Print every line below that comes at or after the line containing "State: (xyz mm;", exactly as written.

========================

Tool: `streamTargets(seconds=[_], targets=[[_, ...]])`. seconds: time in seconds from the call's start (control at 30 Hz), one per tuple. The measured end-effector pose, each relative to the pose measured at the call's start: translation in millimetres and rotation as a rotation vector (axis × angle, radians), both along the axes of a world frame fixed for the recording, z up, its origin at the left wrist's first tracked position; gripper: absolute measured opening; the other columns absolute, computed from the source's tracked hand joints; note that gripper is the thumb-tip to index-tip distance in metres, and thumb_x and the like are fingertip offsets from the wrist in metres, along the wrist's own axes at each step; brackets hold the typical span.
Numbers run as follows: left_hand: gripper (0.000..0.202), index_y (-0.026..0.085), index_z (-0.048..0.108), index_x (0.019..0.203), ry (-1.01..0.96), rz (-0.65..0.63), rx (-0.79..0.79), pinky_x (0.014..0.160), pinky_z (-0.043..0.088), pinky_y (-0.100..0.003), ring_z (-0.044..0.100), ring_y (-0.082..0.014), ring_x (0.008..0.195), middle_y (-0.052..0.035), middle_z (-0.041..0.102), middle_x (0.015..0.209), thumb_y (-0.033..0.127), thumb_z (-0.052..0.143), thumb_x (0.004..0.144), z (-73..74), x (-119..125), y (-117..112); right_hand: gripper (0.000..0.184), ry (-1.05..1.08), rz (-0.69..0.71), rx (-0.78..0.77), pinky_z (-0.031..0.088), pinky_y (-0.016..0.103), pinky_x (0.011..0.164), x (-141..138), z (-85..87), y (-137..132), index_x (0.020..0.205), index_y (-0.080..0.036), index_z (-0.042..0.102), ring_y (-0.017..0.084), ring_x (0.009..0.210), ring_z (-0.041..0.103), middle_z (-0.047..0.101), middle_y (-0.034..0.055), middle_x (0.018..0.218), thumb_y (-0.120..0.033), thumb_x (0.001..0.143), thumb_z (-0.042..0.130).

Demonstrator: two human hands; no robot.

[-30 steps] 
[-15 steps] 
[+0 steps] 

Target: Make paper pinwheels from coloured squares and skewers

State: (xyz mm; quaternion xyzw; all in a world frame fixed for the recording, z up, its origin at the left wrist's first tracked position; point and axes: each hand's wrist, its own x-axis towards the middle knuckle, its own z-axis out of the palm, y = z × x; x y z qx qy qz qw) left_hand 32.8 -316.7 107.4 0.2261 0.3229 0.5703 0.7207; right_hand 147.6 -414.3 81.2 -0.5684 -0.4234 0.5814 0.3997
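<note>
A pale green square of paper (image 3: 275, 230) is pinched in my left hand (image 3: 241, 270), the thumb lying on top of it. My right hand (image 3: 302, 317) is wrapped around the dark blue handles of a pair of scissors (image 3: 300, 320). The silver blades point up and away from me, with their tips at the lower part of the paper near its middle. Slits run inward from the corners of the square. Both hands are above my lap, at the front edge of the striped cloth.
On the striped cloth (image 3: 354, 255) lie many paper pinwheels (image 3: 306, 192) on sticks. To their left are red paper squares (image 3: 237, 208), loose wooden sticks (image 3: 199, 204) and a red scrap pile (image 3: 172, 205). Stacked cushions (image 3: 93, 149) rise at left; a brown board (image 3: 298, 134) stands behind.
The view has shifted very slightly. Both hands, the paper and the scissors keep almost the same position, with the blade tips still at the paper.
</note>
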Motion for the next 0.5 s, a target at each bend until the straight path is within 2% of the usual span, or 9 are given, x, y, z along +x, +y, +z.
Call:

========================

RESPONSE AREA
State: (xyz mm; quaternion xyzw; all in a world frame fixed for the recording, z up, its origin at the left wrist's first tracked position; point and axes: each hand's wrist, its own x-axis towards the middle knuckle, its own z-axis out of the palm, y = z × x; x y z qx qy qz qw) left_hand 32.8 -316.7 107.4 0.2261 0.3229 0.5703 0.7207; right_hand 147.6 -414.3 81.2 -0.5684 -0.4234 0.5814 0.3997
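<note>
A pale green square of paper (image 3: 275, 230) is pinched in my left hand (image 3: 241, 270), the thumb lying on top of it. My right hand (image 3: 302, 317) is wrapped around the dark blue handles of a pair of scissors (image 3: 300, 320). The silver blades point up and away from me, with their tips at the lower part of the paper near its middle. Slits run inward from the corners of the square. Both hands are above my lap, at the front edge of the striped cloth.
On the striped cloth (image 3: 354, 255) lie many paper pinwheels (image 3: 306, 192) on sticks. To their left are red paper squares (image 3: 237, 208), loose wooden sticks (image 3: 199, 204) and a red scrap pile (image 3: 172, 205). Stacked cushions (image 3: 93, 149) rise at left; a brown board (image 3: 298, 134) stands behind.
The view has shifted very slightly. Both hands, the paper and the scissors keep almost the same position, with the blade tips still at the paper.
</note>
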Motion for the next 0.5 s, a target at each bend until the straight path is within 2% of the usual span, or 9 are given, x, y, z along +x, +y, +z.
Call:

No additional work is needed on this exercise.